══ Material for the task
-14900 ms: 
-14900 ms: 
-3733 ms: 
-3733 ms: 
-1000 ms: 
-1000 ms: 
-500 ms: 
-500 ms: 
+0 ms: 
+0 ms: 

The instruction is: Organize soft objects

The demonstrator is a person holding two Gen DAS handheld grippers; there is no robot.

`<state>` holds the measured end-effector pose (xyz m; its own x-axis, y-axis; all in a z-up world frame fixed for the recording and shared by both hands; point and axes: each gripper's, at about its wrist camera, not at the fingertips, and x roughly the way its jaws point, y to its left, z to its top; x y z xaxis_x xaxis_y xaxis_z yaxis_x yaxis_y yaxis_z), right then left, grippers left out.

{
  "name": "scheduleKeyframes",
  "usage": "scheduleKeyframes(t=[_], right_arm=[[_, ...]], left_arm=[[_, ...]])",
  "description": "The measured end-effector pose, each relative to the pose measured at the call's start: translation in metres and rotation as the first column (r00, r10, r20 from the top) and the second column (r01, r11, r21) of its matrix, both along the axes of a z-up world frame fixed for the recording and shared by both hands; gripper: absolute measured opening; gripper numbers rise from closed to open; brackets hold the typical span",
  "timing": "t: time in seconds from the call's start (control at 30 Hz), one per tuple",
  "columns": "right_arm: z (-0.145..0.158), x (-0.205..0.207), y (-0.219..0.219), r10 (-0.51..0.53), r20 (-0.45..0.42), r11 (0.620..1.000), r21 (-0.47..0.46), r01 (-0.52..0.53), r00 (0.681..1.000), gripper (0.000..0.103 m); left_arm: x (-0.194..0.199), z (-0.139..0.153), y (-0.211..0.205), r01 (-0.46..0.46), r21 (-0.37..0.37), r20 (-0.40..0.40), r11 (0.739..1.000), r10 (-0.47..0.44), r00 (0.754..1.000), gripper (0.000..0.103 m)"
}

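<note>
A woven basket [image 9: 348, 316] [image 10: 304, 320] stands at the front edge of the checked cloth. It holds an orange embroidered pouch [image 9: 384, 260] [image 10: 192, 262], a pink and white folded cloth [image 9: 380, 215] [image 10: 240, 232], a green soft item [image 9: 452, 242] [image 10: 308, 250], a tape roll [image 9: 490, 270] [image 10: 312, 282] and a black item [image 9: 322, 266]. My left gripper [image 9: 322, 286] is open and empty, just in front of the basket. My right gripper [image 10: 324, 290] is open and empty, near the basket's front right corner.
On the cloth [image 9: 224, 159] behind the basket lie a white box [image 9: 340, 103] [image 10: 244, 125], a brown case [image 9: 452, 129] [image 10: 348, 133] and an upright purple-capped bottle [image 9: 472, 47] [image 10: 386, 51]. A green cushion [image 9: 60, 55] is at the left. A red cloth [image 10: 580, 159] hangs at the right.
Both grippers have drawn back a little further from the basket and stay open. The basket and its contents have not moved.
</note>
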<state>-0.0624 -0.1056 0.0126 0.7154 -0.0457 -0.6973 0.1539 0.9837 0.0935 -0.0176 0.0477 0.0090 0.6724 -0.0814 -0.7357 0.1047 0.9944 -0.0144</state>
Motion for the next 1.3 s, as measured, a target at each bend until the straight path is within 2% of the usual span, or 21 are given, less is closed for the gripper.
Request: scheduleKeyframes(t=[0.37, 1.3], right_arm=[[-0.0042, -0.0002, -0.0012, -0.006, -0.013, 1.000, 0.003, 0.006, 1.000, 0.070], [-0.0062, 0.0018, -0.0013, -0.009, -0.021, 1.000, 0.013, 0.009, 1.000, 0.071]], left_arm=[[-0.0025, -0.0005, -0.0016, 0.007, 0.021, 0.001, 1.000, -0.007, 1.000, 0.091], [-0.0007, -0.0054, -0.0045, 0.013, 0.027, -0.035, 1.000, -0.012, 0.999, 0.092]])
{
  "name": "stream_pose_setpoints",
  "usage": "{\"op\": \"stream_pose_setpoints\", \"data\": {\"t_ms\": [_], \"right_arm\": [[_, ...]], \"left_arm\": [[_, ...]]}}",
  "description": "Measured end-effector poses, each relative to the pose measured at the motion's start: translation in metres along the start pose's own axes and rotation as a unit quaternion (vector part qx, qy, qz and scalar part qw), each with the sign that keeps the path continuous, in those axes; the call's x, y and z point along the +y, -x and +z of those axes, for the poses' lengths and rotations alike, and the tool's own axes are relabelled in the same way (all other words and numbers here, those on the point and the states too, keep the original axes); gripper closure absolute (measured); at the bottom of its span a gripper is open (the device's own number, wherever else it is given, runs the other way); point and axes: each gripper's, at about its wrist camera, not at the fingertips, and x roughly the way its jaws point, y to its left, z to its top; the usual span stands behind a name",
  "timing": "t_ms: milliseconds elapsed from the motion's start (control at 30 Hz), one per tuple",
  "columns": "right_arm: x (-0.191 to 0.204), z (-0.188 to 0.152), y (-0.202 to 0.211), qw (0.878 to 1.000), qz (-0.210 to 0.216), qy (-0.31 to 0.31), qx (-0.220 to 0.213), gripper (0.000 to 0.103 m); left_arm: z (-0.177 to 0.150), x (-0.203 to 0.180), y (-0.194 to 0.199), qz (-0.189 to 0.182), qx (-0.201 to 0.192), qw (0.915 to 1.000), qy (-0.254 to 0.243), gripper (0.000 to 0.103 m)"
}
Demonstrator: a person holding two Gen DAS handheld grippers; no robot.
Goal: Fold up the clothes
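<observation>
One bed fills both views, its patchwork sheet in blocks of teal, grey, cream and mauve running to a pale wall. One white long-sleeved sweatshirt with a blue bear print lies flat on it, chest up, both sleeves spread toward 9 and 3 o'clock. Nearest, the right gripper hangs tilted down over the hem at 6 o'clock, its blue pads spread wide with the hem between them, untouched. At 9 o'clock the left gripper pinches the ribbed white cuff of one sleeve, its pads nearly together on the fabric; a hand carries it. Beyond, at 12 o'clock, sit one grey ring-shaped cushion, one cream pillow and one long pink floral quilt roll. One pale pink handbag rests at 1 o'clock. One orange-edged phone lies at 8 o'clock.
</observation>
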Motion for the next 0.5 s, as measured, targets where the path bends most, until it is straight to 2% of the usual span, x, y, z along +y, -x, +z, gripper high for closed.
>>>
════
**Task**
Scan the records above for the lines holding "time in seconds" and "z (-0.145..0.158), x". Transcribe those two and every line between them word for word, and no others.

**Solution to this problem**
  "timing": "t: time in seconds from the call's start (control at 30 Hz), one per tuple",
  "columns": "right_arm: z (-0.145..0.158), x (-0.205..0.207), y (-0.219..0.219), r10 (-0.51..0.53), r20 (-0.45..0.42), r11 (0.620..1.000), r21 (-0.47..0.46), r01 (-0.52..0.53), r00 (0.681..1.000), gripper (0.000..0.103 m); left_arm: x (-0.194..0.199), z (-0.139..0.153), y (-0.211..0.205), r01 (-0.46..0.46), r21 (-0.37..0.37), r20 (-0.40..0.40), r11 (0.739..1.000), r10 (-0.47..0.44), r00 (0.754..1.000), gripper (0.000..0.103 m)"

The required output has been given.